THE COUNCIL OF THE EUROPEAN UNION,

Having regard to the Treaty establishing the European Community,

Having regard to Council Regulation (EC) No 1466/97 of 7 July 1997 on the strengthening of the surveillance of budgetary positions and the surveillance and coordination of economic policies [1], and in particular Article 9(3) thereof,

Having regard to the recommendation of the Commission,

After consulting the Economic and Financial Committee,

HAS DELIVERED THIS OPINION:

(1) On 10 March 2009, the Council examined the updated convergence programme of Latvia, which covers the period 2008 to 2011.

(2) Following a sustained period of high growth since the end-1990s, largely based on domestic demand, Latvia's real GDP increased at double-digit rates in 2005-2007, well over potential. Growth was primarily driven by a powerful credit expansion boosting private consumption and real estate investment, but this ended by mid-2007, as overvalued real estate prices could no longer be sustained. During these years, the high domestic demand created serious overheating pressures and the structure of the economy shifted from the tradable sector to non-tradable, undermining the external sustainability of the economy. The global financial crisis amplified the shock of the reversal of Latvia's own lending and house price boom by further tightening credit availability and conditions, reinforcing the steep decline of domestic demand over the course of 2008. In the context of the exchange rate peg, monetary and credit conditions tightened in 2008 amid higher country risk perceptions and a continued appreciation of the real effective exchange rate. The concomitant downturn on export markets has hit the relatively small tradable sector, already weakened by extremely large domestic cost increases over the previous years. Reflecting the rapid economic downturn, budget revenues sharply deteriorated in 2008, entailing an estimated 4 percentage point of GDP impact on the budget balance. As market sentiment increasingly turned against emerging markets, funding constraints led to the government's decision to turn to international institutional financing. Subject to the implementation of an agreed policy programme, Latvia has been granted very substantial international financial assistance from the EU, the IMF and other lenders (in total, up to EUR 7,5 billion over the period to the first quarter of 2011) [2]. In line with the commitments made to the providers of international assistance, Latvia's fiscal policy is geared towards supporting the adjustment needed in view of the country's high imbalances.

(3) The macro-economic scenario underlying the programme envisages that real GDP, after an estimated fall of 2 % in 2008, will contract by 5 % in 2009 and a further 3 % in 2010, before a very weak recovery to a growth rate of 1,5 % in 2011. Assessed against currently available information [3], the macro-economic scenario is based on favourable growth assumptions in 2009, but thereafter the demand and output scenario is plausible. The programme's projections for inflation appear realistic. Net external borrowing projections of the programme are slightly cautious, but appear consistent with the programme's outlook for demand and output.
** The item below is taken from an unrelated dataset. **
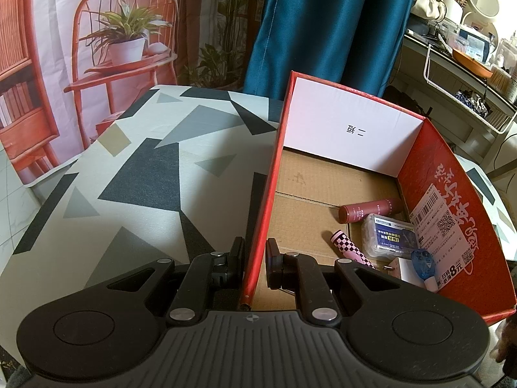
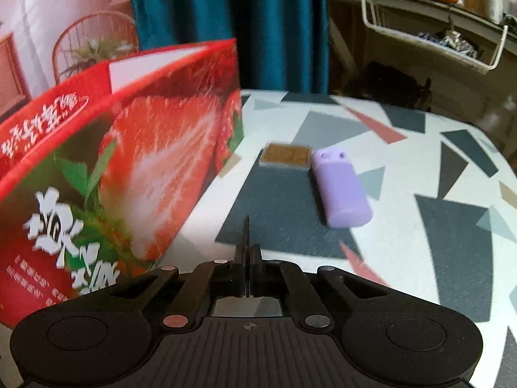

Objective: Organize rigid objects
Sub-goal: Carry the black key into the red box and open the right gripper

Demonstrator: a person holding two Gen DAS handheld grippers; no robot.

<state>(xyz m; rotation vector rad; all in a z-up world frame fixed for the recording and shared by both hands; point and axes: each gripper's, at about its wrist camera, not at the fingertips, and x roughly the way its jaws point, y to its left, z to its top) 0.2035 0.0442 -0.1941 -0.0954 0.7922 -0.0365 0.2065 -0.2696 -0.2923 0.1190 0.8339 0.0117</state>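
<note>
1. Purple case [image 2: 341,187] and the flat brown-topped tile [image 2: 286,156] beside it are left lying on the patterned surface [image 2: 452,258], outside the red strawberry box [image 2: 129,161].
2. Slipping may be risked: the case's smooth rounded sides could be squeezed out of a narrow pinch, and the tile could be nudged away.
3. The box could be tipped, since its wall [image 1: 258,226] is clamped by the left claw [image 1: 255,260].
4. The right claw [image 2: 248,258] is fully closed and empty; the case is seen ahead and to its right, well apart.
</note>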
(4) For 2008, the general government deficit is estimated at 3,5 % of GDP in the Commission services' January 2009 interim forecast, against a target of a surplus of 0,7 % of GDP set in the previous update of the convergence programme [4]. This significantly worse-than-expected outturn essentially reflects a considerable tax shortfall. Tax payments of businesses and private individuals declined towards the end of the year, due to acute liquidity problems in the economy.

(5) On 12 December 2008, the Latvian Parliament adopted an amended budget for 2009, which was in line with the conditionality of the EU balance-of-payments assistance and with the requirements of other international lenders. This budget included amended consolidation measures estimated to amount to 7 % of GDP. However, as the original budget was expansionary, the overall fiscal consolidation for 2009 is of a smaller magnitude. The consolidation effort in 2009 is not reflected in the structural balance due to important changes in volatile revenues. The main measures include VAT and excise duty increases and a significant cut in total expenditures, notably public sector wages, relative to the original 2009 budget adopted on 14 November 2008. This will be followed by a detailed supplementary budget by the end of March 2009 and by action on the local government level to revise their budgets, in order to achieve the 2009 general government deficit target. Automatic stabilisers have a generally small impact in Latvia, but during the current recession tax receipts are particularly affected.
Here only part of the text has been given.